After upgrading from boost 1.67.0 to boost 1.75.0, we're having problems with boost beast's HTTP request library.
I have the following code which communicates with the Kubernetes API server to store a custom resource via the REST interface using boost beast:
#include <string>
#include <iostream>
#include <sstream>
#include <fstream>
#include <boost/beast/core.hpp>
#include <boost/beast/version.hpp>
#include <boost/beast/http.hpp>
#include <boost/asio/connect.hpp>
#include <boost/asio/ip/tcp.hpp>
#include <boost/asio/ssl/stream.hpp>
#include <boost/asio/ssl/error.hpp>
#include <boost/property_tree/ptree.hpp>
#include <boost/property_tree/json_parser.hpp>
namespace bip = boost::asio::ip;
namespace bhttp = boost::beast::http;
namespace ssl = boost::asio::ssl;
void postServiceEndpoint(std::string topicName, std::string url,
std::string host, std::string port, std::string discoveryNamespace)
{
boost::asio::io_context context;
boost::asio::ip::tcp::resolver resolver(context);
ssl::context sslCtx({ssl::context::sslv23_client});
boost::asio::ssl::stream<boost::beast::tcp_stream> sslStream(context, sslCtx);
auto const results = resolver.resolve(host, port);
SSL_set_tlsext_host_name(sslStream.native_handle(), host.c_str());
boost::beast::get_lowest_layer(sslStream).connect(results);
sslStream.handshake(ssl::stream_base::client);
//Load the bearer token for authenticating with K8s...

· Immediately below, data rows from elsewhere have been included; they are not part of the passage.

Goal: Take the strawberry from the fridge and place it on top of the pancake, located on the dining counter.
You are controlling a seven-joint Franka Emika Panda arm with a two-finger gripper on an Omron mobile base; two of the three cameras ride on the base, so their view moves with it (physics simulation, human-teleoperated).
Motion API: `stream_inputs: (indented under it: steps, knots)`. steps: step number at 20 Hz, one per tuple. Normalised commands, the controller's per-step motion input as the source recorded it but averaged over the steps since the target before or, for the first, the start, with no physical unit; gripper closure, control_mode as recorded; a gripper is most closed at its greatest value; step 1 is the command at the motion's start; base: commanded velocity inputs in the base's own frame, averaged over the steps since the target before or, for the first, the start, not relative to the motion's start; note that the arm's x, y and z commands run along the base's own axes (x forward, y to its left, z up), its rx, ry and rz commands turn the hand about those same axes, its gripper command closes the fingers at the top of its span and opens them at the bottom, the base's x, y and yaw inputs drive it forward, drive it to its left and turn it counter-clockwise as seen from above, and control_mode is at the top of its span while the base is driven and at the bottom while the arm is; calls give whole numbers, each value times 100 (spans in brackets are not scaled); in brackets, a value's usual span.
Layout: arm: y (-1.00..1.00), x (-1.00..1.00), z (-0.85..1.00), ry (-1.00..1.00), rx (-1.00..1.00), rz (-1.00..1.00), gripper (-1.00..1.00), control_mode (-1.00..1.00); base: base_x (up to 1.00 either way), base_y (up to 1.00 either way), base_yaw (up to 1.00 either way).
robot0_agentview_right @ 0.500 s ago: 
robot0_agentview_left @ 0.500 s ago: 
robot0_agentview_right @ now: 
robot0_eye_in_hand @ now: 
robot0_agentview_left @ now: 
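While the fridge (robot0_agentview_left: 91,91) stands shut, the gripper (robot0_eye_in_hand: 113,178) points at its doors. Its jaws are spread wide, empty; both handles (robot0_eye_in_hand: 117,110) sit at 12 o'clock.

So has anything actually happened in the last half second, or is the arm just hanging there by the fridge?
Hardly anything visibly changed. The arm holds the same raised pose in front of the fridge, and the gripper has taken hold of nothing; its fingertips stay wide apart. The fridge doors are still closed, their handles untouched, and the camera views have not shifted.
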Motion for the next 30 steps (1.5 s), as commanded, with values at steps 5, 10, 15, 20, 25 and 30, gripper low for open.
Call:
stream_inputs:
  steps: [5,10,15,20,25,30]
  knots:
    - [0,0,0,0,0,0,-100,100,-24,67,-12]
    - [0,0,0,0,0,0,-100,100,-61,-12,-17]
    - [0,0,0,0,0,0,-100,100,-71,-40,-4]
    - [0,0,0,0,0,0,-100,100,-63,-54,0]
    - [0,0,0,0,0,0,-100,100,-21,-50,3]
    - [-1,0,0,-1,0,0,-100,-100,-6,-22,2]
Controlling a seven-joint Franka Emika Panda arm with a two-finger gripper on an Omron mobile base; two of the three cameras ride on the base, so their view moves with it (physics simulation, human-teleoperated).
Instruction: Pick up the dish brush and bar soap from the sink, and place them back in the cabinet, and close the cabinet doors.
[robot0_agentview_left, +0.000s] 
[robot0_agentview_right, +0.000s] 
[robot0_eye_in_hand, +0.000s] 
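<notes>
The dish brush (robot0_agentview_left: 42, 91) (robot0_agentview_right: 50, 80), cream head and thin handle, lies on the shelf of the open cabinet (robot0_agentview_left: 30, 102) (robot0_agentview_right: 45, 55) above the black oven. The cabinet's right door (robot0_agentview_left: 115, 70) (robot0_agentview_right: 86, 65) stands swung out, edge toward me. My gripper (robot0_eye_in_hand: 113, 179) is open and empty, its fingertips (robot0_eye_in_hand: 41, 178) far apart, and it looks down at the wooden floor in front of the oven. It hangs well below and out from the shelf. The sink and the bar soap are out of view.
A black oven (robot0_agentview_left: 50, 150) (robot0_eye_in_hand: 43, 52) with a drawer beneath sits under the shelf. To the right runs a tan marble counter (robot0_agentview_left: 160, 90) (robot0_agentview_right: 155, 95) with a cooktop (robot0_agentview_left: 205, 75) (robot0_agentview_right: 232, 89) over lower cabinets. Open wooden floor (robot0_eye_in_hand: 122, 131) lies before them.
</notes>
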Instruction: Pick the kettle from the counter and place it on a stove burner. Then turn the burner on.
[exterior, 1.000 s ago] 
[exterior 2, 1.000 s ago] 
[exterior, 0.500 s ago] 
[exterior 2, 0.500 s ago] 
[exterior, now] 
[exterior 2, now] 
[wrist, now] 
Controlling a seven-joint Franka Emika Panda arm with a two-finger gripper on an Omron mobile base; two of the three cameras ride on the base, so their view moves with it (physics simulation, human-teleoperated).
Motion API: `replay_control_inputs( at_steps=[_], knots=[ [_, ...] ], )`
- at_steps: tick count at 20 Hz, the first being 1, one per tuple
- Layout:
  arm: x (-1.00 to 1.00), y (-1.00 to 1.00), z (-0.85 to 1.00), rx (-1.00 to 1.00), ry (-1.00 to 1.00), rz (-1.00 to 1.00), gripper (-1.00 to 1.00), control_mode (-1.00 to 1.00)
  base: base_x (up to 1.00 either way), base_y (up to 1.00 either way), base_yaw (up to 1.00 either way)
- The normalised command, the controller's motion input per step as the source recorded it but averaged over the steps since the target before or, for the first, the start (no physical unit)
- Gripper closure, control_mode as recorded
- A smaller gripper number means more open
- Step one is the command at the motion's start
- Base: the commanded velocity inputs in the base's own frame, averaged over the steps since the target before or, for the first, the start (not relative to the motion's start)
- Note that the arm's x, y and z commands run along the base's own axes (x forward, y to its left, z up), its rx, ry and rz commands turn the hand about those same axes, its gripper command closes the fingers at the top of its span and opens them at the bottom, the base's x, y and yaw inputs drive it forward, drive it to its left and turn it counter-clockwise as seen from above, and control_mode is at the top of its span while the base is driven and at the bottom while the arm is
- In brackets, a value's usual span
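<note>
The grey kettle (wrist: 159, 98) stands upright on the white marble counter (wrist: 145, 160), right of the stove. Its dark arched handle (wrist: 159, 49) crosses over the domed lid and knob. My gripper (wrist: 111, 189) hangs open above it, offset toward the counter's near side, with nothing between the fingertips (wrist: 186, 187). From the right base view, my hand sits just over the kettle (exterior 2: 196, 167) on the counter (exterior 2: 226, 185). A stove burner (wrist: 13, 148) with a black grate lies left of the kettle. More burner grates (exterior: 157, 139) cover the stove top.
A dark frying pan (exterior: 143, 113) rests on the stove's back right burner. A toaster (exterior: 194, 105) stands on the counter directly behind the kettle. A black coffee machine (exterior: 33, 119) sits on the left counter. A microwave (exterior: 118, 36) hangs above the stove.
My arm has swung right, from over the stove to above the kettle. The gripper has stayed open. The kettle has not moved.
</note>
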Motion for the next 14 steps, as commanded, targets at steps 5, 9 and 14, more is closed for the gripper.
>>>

std::ifstream t("/var/run/secrets/kubernetes.io/serviceaccount/token");
std::string str((std::istreambuf_iterator<char>(t)),
std::istreambuf_iterator<char>());
std::string bearerToken = str;
std::string target = "/apis/sdsendpoints.net/v1/namespaces/" + discoveryNamespace + "sdsendpoints";
//Because the endpoint hasn't been created yet, we cant use it in the target
//string, but if we want to retrieve the endpoint later, we have to use its name
//in the target string... Kubernetes's REST API be weird like that.
bhttp::request<bhttp::string_body> request(bhttp::verb::post, target, HTTPV1DOT1);
std::cout << "DEBUG: Set host field. " << std::endl;
request.set(bhttp::field::host, host);
std::cout << "DEBUG: Set content type." << std::endl;
request.set("Content-Type", "application/json");
std::cout << "DEBUG: Set bearer token." << std::endl;
request.set("Authorization", "Bearer " + bearerToken);
boost::property_tree::ptree requestTree;
requestTree.put("apiVersion", "sdsendpoints.net/v1");
requestTree.put("kind", "SdsEndpoint");
requestTree.put("metadata.name", topicName);
requestTree.put("spec.endpointURL", url);
std::stringstream jsonStream;
boost::property_tree::write_json(jsonStream, requestTree);
request.body() = jsonStream.str();
request.prepare_payload();
std::cout << "REQUEST: \n" << request << std::endl;
bhttp::write(sslStream, request);
boost::beast::flat_buffer buffer;
bhttp::response<bhttp::string_body> response;
bhttp::read(sslStream, buffer, response);
if(response.result_int() >= 400)
{
std::cout << "Got failure on post endpoint: " << response.result_int() << ": " << response.result() << " : " << response.body() << std::endl;
}
//Cleanup the SSL socket...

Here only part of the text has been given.